Exome sequencing establishes diagnosis of Alström syndrome in an infant presenting with non-syndromic dilated cardiomyopathy
- PMID: 25706677
- PMCID: PMC4518724
- DOI: 10.1002/ajmg.a.36994
Exome sequencing establishes diagnosis of Alström syndrome in an infant presenting with non-syndromic dilated cardiomyopathy
Abstract
Idiopathic dilated cardiomyopathy is a heritable, genetically heterogeneous disorder characterized by progressive heart failure. Dilated cardiomyopathy typically exhibits autosomal dominant inheritance, yet frequently remains clinically silent until adulthood. We sought to discover the molecular basis of idiopathic, non-syndromic dilated cardiomyopathy in a one-month-old male presenting with severe heart failure. Previous comprehensive testing of blood, urine, and skin biopsy specimen was negative for metabolic, mitochondrial, storage, and infectious etiologies. Ophthalmologic examination was normal. Chromosomal microarray and commercial dilated cardiomyopathy gene panel testing failed to identify a causative mutation. Parental screening echocardiograms revealed no evidence of clinically silent dilated cardiomyopathy. Whole exome sequencing was carried out on the family trio on a research basis, filtering for rare, deleterious, recessive and de novo genetic variants. Pathogenic compound heterozygous truncating mutations were identified in ALMS1, diagnostic of Alström syndrome and prompting disclosure of genetic findings. Alström syndrome is a known cause for dilated cardiomyopathy in children yet delayed and mis-diagnosis are common owing to its rarity and age-dependent emergence of multisystem clinical manifestations.

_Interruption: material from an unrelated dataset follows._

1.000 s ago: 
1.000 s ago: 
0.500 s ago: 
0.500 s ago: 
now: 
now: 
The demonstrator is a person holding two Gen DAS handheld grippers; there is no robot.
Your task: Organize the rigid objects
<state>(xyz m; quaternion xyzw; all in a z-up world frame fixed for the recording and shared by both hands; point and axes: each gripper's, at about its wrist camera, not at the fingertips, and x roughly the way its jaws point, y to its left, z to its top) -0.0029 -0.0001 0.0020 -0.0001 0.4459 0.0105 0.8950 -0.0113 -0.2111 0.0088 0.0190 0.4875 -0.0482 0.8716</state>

At six months of age the patient ultimately developed bilateral nystagmus and hyperopia, features characteristic of the syndrome. Early diagnosis is guiding clinical monitoring of other organ systems and allowing for presymptomatic intervention. Furthermore, recognition of recessive inheritance as the mechanism for sporadic disease has informed family planning. This case highlights a limitation of standard gene testing panels for pediatric dilated cardiomyopathy and exemplifies the potential for whole exome sequencing to solve a diagnostic dilemma and enable personalized care.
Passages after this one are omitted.